Your task
Only the lines from the start of the data below through the line that contains "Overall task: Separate" are to be copied, exactly and without pictures.

Start of Data excerpts

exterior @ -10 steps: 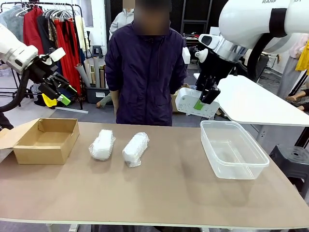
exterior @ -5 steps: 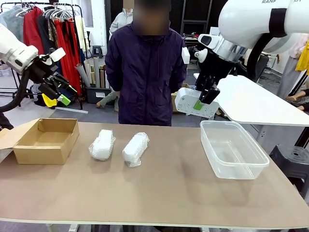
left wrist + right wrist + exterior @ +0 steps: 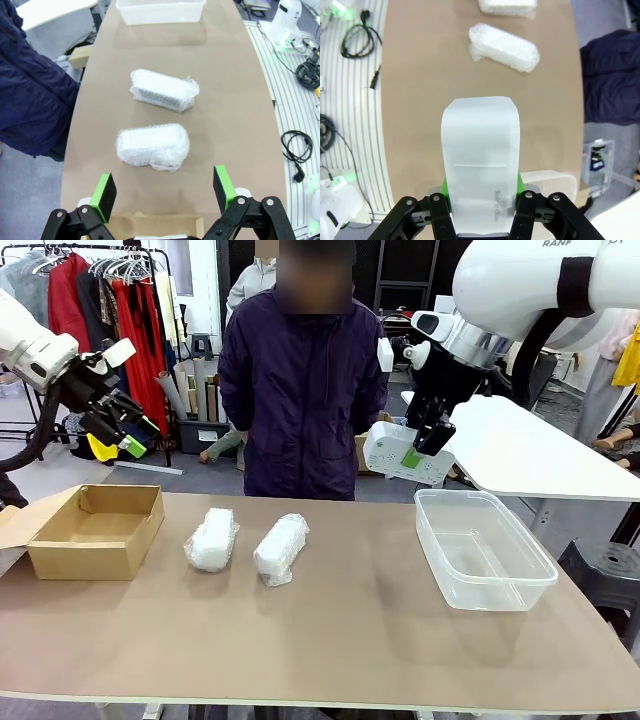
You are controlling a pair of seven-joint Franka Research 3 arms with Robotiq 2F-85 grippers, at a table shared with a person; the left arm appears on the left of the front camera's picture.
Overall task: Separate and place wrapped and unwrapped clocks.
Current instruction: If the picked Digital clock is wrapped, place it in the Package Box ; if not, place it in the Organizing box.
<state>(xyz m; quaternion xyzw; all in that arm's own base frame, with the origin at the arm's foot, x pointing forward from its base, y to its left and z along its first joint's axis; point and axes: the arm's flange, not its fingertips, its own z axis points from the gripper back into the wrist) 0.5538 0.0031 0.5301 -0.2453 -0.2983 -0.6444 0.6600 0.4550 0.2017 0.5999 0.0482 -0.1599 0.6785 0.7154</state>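
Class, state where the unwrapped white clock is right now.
In the front view, the unwrapped clock hangs in the air on the right, held by the right gripper with jaws shut on it, above the far left corner of the clear tub.

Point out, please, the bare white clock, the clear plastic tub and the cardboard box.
bare white clock (image 3: pixel 480 145), right wrist view, middle of its flat face.
clear plastic tub (image 3: pixel 500 598), front view, near wall.
cardboard box (image 3: pixel 85 561), front view, near wall.

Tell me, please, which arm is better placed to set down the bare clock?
Right: the right gripper is shut on the bare clock, raised near the clear tub; the left gripper hangs open by the cardboard box.
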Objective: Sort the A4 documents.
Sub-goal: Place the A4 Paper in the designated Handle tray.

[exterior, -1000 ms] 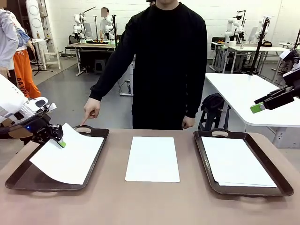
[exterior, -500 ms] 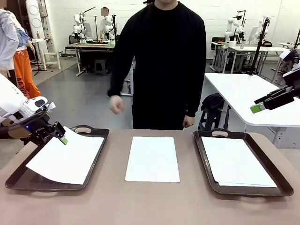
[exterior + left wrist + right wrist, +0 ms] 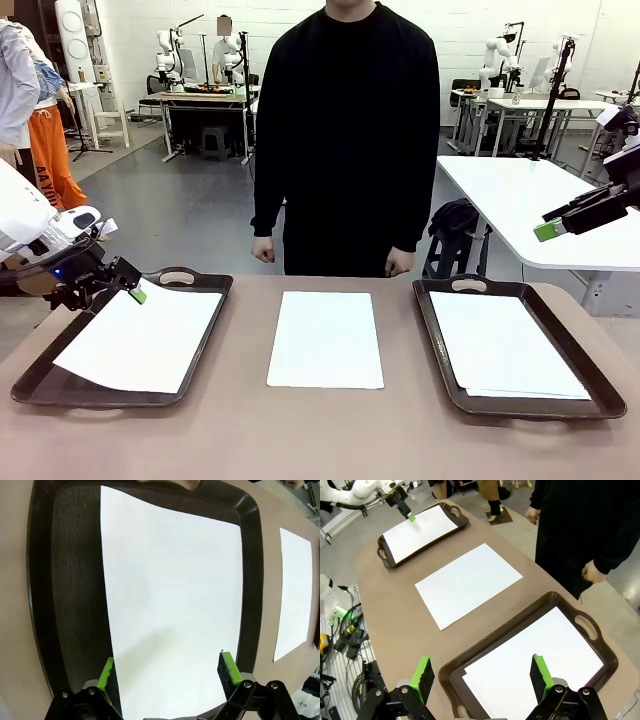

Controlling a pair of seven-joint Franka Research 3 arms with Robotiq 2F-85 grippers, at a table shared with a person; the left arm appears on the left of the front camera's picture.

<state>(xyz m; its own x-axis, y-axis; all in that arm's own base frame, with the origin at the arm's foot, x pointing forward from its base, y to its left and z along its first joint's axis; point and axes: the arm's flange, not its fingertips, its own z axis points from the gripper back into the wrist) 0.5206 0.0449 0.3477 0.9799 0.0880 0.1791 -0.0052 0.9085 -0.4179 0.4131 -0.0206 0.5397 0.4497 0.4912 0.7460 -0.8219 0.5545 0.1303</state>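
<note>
- Judged done so far: one sheet of paper point(image 3: 140, 340) lies in the left tray point(image 3: 30, 378) at the lower left of the front view, a little askew to the rim
- The left gripper point(image 3: 167, 670) hangs over the far left corner of that sheet; its fingers are spread wide with nothing clamped between them, and whether a pad touches the paper cannot be told
- Also judged done: the right tray point(image 3: 438, 345) at the lower right holds a stack of paper point(image 3: 505, 345), lying flat and roughly square to the rim
- Judged left to do: a loose sheet point(image 3: 326, 338) lies on the bare table point(image 3: 320, 440) at the centre of the frame, between the two trays and in neither; every sheet looks blank, so which tray it belongs in cannot be told
- The right gripper point(image 3: 482, 676) is up at the right edge of the front view, well apart from the table; its fingers are wide apart and empty
- The person point(image 3: 345, 130) stands at the top centre behind the far edge of the table, both hands down and empty
- Count: two trays, two grippers, one person at the table
- Paper: one sheet in the left tray, one on the table, and at least two in the right tray, shown by offset edges at its near end; the exact number there cannot be told
</note>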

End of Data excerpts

Solution to this exercise
exterior @ -10 steps: 
exterior @ -5 steps: 
left wrist + right wrist + exterior @ +0 steps: 
You are controlling a pair of seven-joint Franka Research 3 arms with Robotiq 2F-85 grippers, at a table shared with a person; the left arm appears on the left of the front camera's picture.
Overall task: Separate and place wrapped and unwrapped clocks.

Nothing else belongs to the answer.